Paul A Brown. Bioinform Biol Insights. .

Abstract

Atherosclerosis differs across major arteries. Although the biological basis is not fully understood, limited evidence of genetic differences has been documented. This study, therefore, was aimed to identify differentially expressed genes between clinically relevant major arteries and investigate their enrichment in endothelial dysfunction-related gene sets. A bioinformatic analysis of publicly available gene-level read counts for coronary, aortic, and tibial arteries was performed.
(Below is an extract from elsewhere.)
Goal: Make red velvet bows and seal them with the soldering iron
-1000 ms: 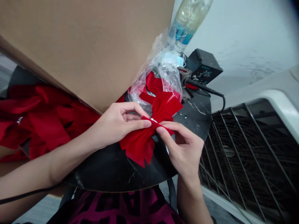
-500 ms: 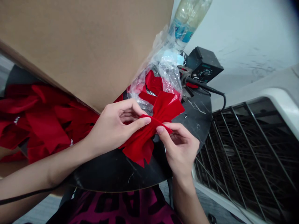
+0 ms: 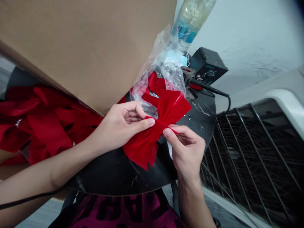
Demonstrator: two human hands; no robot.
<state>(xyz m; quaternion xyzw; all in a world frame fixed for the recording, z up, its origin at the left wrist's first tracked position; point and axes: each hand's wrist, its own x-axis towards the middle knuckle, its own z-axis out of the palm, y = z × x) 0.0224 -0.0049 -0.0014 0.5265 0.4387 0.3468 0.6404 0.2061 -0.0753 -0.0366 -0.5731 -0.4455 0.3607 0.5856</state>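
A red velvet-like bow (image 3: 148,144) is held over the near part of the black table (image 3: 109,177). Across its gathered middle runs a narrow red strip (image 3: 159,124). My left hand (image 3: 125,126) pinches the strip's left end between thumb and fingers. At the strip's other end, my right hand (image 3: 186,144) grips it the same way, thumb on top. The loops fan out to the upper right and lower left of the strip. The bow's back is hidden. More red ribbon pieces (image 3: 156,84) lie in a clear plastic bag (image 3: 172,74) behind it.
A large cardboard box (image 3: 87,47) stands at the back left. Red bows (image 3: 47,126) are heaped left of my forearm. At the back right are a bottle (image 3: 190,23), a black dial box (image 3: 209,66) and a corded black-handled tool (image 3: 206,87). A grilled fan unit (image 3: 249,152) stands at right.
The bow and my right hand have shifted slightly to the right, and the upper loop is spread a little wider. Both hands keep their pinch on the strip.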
Differential gene expression was conducted with DeSeq2 at a false discovery rate of 0.05. Differentially expressed genes were then subjected to over-representation analysis and active-subnetwork-oriented enrichment analysis, both at a false discovery rate of 0.005. Enriched terms common to both analyses were categorized for each contrast into immunity/inflammation-, membrane biology-, lipid metabolism-, and coagulation-related terms, and the top differentially expressed genes validated against Swiss Institute of Bioinformatics' Bgee database. There was mostly upregulation of differentially expressed genes for the coronary/tibial and aorta/tibial contrasts, but milder changes for the coronary/aorta contrast. Transcriptomic differences between coronary or aortic versus tibial samples largely involved immunity/inflammation-, membrane biology-, lipid metabolism-, and coagulation-related genes, suggesting potential to modulate endothelial dysfunction and atherosclerosis. These results imply atheroprone coronary and aortic environments compared with tibial artery tissue, which may explain observed relative inter-artery atherosclerosis risk.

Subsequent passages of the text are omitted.